[Start of section]

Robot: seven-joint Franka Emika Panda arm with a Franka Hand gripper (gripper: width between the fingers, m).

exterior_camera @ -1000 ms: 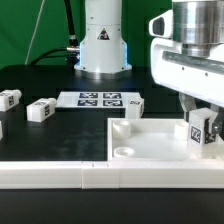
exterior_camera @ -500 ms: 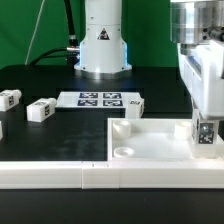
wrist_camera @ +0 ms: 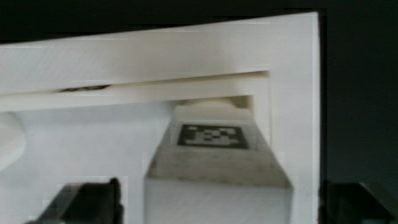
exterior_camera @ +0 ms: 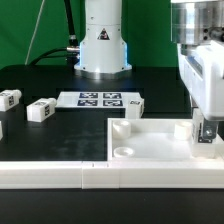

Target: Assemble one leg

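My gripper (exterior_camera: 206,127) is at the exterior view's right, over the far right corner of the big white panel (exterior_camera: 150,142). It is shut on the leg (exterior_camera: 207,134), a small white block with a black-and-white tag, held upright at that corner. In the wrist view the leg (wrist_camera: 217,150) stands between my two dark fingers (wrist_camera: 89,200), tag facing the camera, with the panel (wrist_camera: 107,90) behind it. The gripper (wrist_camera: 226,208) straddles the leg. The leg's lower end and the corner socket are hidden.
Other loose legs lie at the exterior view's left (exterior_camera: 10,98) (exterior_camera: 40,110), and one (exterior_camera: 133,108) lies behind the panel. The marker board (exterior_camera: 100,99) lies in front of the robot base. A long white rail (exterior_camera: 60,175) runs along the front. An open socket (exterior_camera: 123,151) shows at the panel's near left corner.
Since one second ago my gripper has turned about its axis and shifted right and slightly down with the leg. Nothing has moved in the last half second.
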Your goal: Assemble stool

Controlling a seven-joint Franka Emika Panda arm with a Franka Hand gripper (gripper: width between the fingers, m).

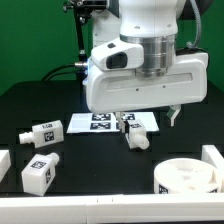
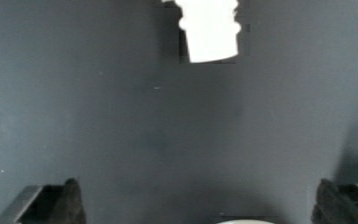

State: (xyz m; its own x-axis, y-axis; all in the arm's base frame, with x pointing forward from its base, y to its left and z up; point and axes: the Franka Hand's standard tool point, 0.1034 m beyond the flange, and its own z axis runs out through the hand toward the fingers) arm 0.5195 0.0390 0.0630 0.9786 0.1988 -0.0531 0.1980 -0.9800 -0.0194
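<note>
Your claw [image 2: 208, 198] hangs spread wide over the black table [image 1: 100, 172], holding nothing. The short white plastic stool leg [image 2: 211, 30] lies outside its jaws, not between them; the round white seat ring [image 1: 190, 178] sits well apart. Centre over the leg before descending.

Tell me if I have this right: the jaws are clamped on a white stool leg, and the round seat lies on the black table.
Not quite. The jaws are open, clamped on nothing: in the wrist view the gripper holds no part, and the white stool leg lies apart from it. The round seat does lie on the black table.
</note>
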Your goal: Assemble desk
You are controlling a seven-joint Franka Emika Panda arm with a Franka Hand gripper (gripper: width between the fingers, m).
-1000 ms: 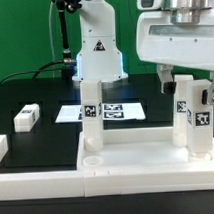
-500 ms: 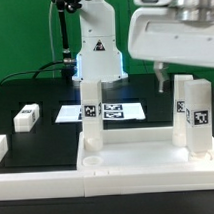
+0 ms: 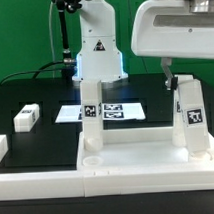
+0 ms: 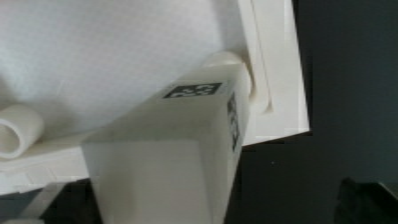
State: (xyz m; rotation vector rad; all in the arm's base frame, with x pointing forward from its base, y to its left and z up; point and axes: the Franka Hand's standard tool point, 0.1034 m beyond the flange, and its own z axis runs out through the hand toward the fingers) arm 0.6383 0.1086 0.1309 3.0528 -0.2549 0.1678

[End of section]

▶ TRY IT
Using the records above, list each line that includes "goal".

▶ ANSWER TO THIS EXERCISE
Your goal: Assemble stool
Your goal: Assemble desk

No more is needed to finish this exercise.